Entering edit mode
2.6 years ago
biology_inform
▴
50
Hello, I have a question about STAR alignment with multiple files. I am using it from server and so my memory is limited (I have some restrictions unfortunately). So I have 12 files can I align them by grouping them as 6 to 6. In the first run; 6 of them and in the last run the other 6 of them.

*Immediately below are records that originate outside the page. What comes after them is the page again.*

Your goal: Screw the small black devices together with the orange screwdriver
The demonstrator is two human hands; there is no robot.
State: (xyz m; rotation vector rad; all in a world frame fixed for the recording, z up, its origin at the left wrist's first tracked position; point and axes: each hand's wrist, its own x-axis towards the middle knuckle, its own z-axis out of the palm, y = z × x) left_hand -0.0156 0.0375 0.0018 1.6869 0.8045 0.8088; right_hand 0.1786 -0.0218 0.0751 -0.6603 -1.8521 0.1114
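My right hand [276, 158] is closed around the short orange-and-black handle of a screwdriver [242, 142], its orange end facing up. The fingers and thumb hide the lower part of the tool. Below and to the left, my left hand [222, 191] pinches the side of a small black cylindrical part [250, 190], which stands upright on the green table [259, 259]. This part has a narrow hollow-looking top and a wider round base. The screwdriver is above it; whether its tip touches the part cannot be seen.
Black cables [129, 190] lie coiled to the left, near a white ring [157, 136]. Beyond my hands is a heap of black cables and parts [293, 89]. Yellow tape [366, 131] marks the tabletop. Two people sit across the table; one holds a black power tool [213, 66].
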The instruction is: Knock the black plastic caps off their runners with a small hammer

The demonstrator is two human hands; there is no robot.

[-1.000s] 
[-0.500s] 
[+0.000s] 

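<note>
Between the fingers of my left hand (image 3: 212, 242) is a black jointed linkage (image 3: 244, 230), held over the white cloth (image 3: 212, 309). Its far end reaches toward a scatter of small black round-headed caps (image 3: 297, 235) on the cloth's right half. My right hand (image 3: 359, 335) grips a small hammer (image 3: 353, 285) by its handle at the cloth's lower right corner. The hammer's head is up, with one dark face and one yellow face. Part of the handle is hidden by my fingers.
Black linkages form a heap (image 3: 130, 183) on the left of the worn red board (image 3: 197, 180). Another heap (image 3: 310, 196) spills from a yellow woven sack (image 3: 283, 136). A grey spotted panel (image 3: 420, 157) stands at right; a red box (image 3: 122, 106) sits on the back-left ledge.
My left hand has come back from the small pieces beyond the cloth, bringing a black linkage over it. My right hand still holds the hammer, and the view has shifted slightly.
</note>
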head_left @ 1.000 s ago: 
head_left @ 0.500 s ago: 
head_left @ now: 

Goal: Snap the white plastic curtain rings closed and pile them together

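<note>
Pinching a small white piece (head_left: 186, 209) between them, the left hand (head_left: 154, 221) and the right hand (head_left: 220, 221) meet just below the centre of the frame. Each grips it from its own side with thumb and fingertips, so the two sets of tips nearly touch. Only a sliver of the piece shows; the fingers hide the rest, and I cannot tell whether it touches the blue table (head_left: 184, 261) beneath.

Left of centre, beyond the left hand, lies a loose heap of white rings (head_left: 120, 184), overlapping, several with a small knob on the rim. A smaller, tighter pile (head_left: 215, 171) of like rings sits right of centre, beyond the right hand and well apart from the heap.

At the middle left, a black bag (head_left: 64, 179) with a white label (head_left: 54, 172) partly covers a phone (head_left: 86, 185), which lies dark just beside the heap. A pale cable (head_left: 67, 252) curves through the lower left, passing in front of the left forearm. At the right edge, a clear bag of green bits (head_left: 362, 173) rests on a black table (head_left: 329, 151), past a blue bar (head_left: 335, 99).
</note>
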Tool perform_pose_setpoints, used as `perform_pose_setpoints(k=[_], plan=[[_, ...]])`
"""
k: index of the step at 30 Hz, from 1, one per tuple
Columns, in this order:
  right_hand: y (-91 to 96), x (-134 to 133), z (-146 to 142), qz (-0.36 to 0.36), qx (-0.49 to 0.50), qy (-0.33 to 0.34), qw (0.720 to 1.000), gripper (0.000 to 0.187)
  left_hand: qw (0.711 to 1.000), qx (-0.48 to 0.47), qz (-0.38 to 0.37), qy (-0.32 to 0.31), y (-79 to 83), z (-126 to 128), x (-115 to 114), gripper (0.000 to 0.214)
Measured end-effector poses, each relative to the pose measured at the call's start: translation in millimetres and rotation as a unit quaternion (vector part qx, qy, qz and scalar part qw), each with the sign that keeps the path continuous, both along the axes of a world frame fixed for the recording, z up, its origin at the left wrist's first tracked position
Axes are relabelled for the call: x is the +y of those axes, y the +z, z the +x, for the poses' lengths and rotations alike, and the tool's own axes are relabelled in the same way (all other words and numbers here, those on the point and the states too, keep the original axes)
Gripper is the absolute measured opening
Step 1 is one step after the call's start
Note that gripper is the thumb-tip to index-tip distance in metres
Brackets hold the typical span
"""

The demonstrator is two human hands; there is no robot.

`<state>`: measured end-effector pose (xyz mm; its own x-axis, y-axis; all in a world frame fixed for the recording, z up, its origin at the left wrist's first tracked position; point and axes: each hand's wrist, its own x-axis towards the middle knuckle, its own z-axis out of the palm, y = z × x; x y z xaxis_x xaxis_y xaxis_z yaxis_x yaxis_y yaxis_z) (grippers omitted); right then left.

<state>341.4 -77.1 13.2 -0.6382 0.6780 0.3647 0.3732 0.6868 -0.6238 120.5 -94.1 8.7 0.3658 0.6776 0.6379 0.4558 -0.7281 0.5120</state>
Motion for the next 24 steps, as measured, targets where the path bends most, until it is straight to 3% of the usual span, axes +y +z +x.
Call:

Does it create a problem for further processes such as quantification and diff gene exp analysis?
#!/bin/bash
#SBATCH -p hamsi
#SBATCH -A proj2
#SBATCH -c 28
#SBATCH -N 1
#SBATCH -t 0-4:00
#SBATCH -J star_alignment
#SBATCH -o star_alignment_%j.out
#SBATCH -e star_alignment_%j.err
cd ~/GSE121634_HCC4006
for file in $(cat ./acc_number.txt);
do
~/STAR-2.7.10a/bin/Linux_x86_64_static/./STAR --runThreadN 28 \
--genomeDir ~/index/ \
--readFilesIn ./${file}_1.fastq.gz ./${file}_2.fastq.gz \
--readFilesCommand zcat \
--outFileNamePrefix ~/GSE121634_HCC4006/${file} \
--outSAMtype BAM SortedByCoordinate
done
It gives me a memory error then I tried without for loop.
#!/bin/bash
#SBATCH -p hamsi
#SBATCH -A proj2
#SBATCH -c 28
#SBATCH -N 1
#SBATCH -t 0-4:00
#SBATCH -J star_alignment
#SBATCH -o star_alignment_%j.out
#SBATCH -e star_alignment_%j.err
cd ~/GSE121634_HCC4006/Alignment
~/tools/STAR-2.7.10a/bin/Linux_x86_64_static/./STAR --runThreadN 28 \
--genomeDir ~/index/ \
--readFilesIn SRR8088215_1.fastq.gz,SRR8088216_1.fastq.gz,SRR8088217_1.fastq.gz,SRR8088218_1.fastq.gz,SRR8088219_1.fastq.gz,SRR8088220_1.fastq.gz,SRR8088221_1.fastq.gz,SRR8088222_1.fastq.gz,SRR8088223_1.fastq.gz,SRR8088224_1.fastq.gz,SRR8088225_1.fastq.gz,SRR8088226_1.fastq.gz,SRR8088227_1.fastq.gz,SRR8088228_1.fastq.gz,SRR8088229_1.fastq.gz,SRR8088230_1.fastq.gz,SRR8088231_1.fastq.gz,SRR8088232_1.fastq.gz SRR8088215_2.fastq.gz,SRR8088216_2.fastq.gz,SRR8088217_2.fastq.gz,SRR8088218_2.fastq.gz,SRR8088219_2.fastq.gz,SRR8088220_2.fastq.gz,SRR8088221_2.fastq.gz,SRR8088222_2.fastq.gz,SRR8088223_2.fastq.gz,SRR8088224_2.fastq.gz,SRR8088225_2.fastq.gz,SRR8088226_2.fastq.gz,SRR8088227_2.fastq.gz,SRR8088228_2.fastq.gz,SRR8088229_2.fastq.gz,SRR8088230_2.fastq.gz,SRR8088231_2.fastq.gz,SRR8088232_2.fastq.gz
--readFilesCommand zcat \
--outSAMtype BAM SortedByCoordinate
So will it create a problem by running them separately? Thanks in advance
Why do you need to run all the samples together? Do alignment for paired reads for each sample one by one.
If required you can concat the bam files after alignment.
You may try with unsorted bam and then sort it with samtools.